Model Tuning and Final Results

Hyperparameter tuning

As noted in our Model Selection discussion, we have decided to tune the hyperparameters of a Random Forest classifer further. Specifically, we tuned the following list of hyperparameters:

n_estimators

This hyperparameter controls the number of trees (models) included in the Random Forest. We note that a higher number of trees increases model complexity and have a higher risk of overfitting. We tested a values in the range of 100 to 1000 trees in tuning our model.

criterion

This hyperparameter controls the function that is used to measure the quality of a split at a node in a tree within the Random Forest. sklearn allows for either gini or entropy functions to be used. We tested models with both these functions.

max_depth

This hyperparameter controls the maximum depth of each tree in the Random Forest. We note that higher values increase model complexity and have a higher risk of overfitting. We tested a range of values from 10 to 100, incremented in steps of 5, in tuning our model.

max_features

This is the number of features that are considered when making a split at a node in a tree in the Random Forest. We tested the following values in our model tuning:

  • auto which sets max_features=sqrt(n_features), the square root of the number of features.

  • log2 which sets max_features=log2(n_features), log base 2 of the number of features.

min_samples_split

This is the minimum number of samples required to split an internal node of the tree. We tested the values 2, 4, and 8 in our hyperparameter tuning.

min_samples_leaf

This is the minimum number of samples required to be at a leaf node. We tested the values 1, 2, and 4 in our hyperparameter tuning.

class_weight

This hyperparameter can be used to deal with the imbalance in our training data. Specifically, this hyper parameter controls the weights associated with each class. We tested balanced which uses the values of our target label to automatically adjust weights inversely proportional to class frequencies as n_samples / (n_classes * np.bincount(y)).

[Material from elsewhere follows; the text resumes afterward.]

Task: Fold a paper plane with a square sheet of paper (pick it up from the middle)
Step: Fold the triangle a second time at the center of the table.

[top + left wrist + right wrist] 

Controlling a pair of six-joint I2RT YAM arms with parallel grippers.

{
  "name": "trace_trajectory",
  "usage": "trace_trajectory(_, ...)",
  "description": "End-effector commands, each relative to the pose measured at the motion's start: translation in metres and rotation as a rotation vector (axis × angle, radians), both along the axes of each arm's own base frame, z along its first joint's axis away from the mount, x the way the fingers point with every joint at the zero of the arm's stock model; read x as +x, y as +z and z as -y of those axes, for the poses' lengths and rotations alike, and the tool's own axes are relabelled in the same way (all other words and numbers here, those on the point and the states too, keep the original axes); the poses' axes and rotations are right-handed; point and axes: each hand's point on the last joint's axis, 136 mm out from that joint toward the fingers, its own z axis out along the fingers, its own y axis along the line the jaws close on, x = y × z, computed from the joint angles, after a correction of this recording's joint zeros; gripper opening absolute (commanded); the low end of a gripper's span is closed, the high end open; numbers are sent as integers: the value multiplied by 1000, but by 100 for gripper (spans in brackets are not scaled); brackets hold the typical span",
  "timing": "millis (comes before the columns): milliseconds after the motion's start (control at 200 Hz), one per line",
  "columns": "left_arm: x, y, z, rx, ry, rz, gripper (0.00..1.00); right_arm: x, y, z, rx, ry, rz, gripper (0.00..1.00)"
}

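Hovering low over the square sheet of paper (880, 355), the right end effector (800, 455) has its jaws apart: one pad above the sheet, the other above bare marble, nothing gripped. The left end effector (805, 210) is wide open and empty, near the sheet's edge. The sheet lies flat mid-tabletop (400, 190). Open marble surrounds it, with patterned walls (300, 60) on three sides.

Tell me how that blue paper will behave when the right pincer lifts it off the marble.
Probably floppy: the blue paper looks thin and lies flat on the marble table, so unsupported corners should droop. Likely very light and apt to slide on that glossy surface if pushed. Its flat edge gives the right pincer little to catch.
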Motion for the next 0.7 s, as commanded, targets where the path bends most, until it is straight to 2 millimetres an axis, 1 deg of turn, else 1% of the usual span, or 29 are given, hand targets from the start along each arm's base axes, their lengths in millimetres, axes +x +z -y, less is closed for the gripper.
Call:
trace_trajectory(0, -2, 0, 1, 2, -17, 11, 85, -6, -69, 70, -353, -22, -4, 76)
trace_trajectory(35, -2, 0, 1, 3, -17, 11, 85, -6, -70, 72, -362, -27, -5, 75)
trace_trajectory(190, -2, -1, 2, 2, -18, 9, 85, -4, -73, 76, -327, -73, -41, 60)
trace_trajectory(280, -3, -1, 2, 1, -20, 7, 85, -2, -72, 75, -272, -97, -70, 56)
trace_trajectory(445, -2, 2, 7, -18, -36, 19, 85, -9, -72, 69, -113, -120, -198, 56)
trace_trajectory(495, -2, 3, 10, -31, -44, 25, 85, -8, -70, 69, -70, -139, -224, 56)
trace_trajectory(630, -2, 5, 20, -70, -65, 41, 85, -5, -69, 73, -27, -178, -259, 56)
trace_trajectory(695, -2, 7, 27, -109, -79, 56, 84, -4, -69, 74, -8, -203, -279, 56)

We also considered a value of None, which does not adjust class weights.

Please note that this is not a full list of the hyperparameters available for tuning in sklearn. For the full list, please see the documentation.

Final test set results

Finally, we used our tuned Random Forest model to make predictions on the test set. In order to analyze how well our model did, we have included a confusion matrix and classification report below.

Confusion matrix

RandomForestFinal

Fig.7 - Final confusion matrix with tuned random forest model

Classification report

  precision recall f1-score support
No Purchase 0.954 0.870 0.910 2058.000
Purchase 0.546 0.787 0.645 408.000
accuracy 0.856 0.856 0.856 0.856
macro avg 0.750 0.829 0.777 2466.000
weighted avg 0.886 0.856 0.866 2466.000

Table.3 - Evaluation metrics for tuned random forest model

Discussion of results

Based of Figure 7 and Table 3 we note that our tuned Random Forest obtained the following results on the test set:

  • 1790 true positives, and 321 true negatives

  • 268 false positives, and 87 false negatives

  • A macro average recall score is 0.830 and the macro average precision score is 0.751

  • The macro average precision score is above our budget of 0.60 that we set at the beginning of our project

Conclusion

We have demonstrated that it is feasible to create a machine learning model to predict purchase conversion using session data in an e-commerce setting. Even though the features in the dataset are high level and aggregated, we are still able to find signals that can help with our prediction problem. Performance may be improved with more granular dataset, such as individual page history data of a user in a session. Deploying a real-time machine learning model for this use case may be challenging. Hence, we recommend to start with simple rule-based triggers on important features like PageValues and BounceRates as an ‘early win’, before transitioning to a machine learning model to futher boost conversion rate.